Jilbey drills Taranga (October 20, 2003)

Jilbey Gold Exploration (JLB-V) has begun drilling at its Taranga gold permit in Burkina Faso.

The property, which covers 240 sq. km of the Bouroum-Yalogo greenstone belt, was acquired earlier this year from High River Gold Mines (HRG-T) to cover anomalous soils extending from that company’s adjoining Taparko permit. In exchange, High River acquired a 9.95% equity interest in Jilbey and the right to re-purchase half-stakes in Taranga and the related Nongo Fayere permits for 1.5 times Jilbey’s expenditures.

The drilling will entail 12,000 metres using a rotary air-blast rig.
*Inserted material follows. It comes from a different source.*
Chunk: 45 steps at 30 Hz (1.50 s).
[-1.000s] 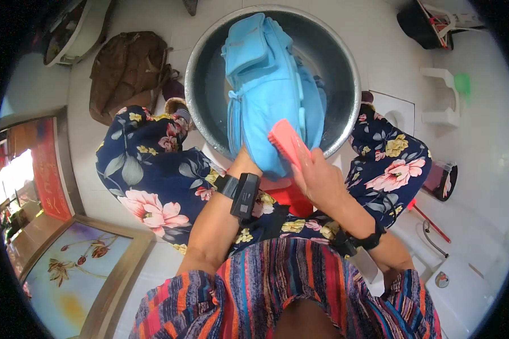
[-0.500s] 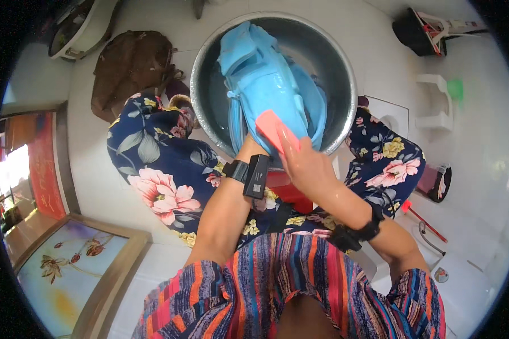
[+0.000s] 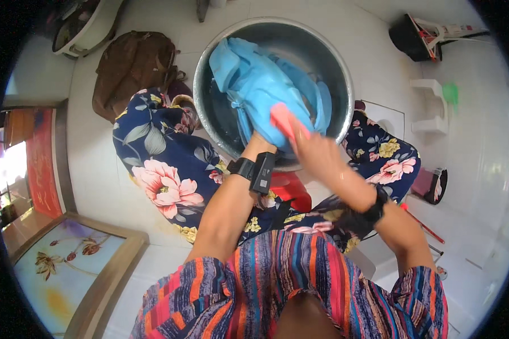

Most of the holes will be collared over the Monlouri shear zone, where trenching returned up to 104.9 grams per tonne over 0.7 metre; soil sampling, up to 5.9 grams; and grab sampling, up to 92.55 grams.

Meanwhile, High River and Axmin (AXM-V), which is earning a majority interest in the Bouroum permit, are putting the finishing touches on a feasibility study. Several near-surface zones on each property would be mined, though processing would occur at Taparko only.

At last report, the properties held a combined, in-pit diluted resource of 4.45 million tonnes averaging 3.3 grams. The estimate is based on a gold price of US$350 per oz.

Capital costs for the envisioned gravity and carbon-in-leach operation are estimated at US$30 million.

High River holds an 80% stake in Taparko, with the government owning the remainder.

Axmin can earn a 65% interest in Bouroum by delivering a bankable feasibility study to Channel Resources (CHU-T). Channel has agreed to sell its future minority stake at US$10-15 per oz. of reserves; however, the government retains a back-in right for 10% if commercial production is achieved.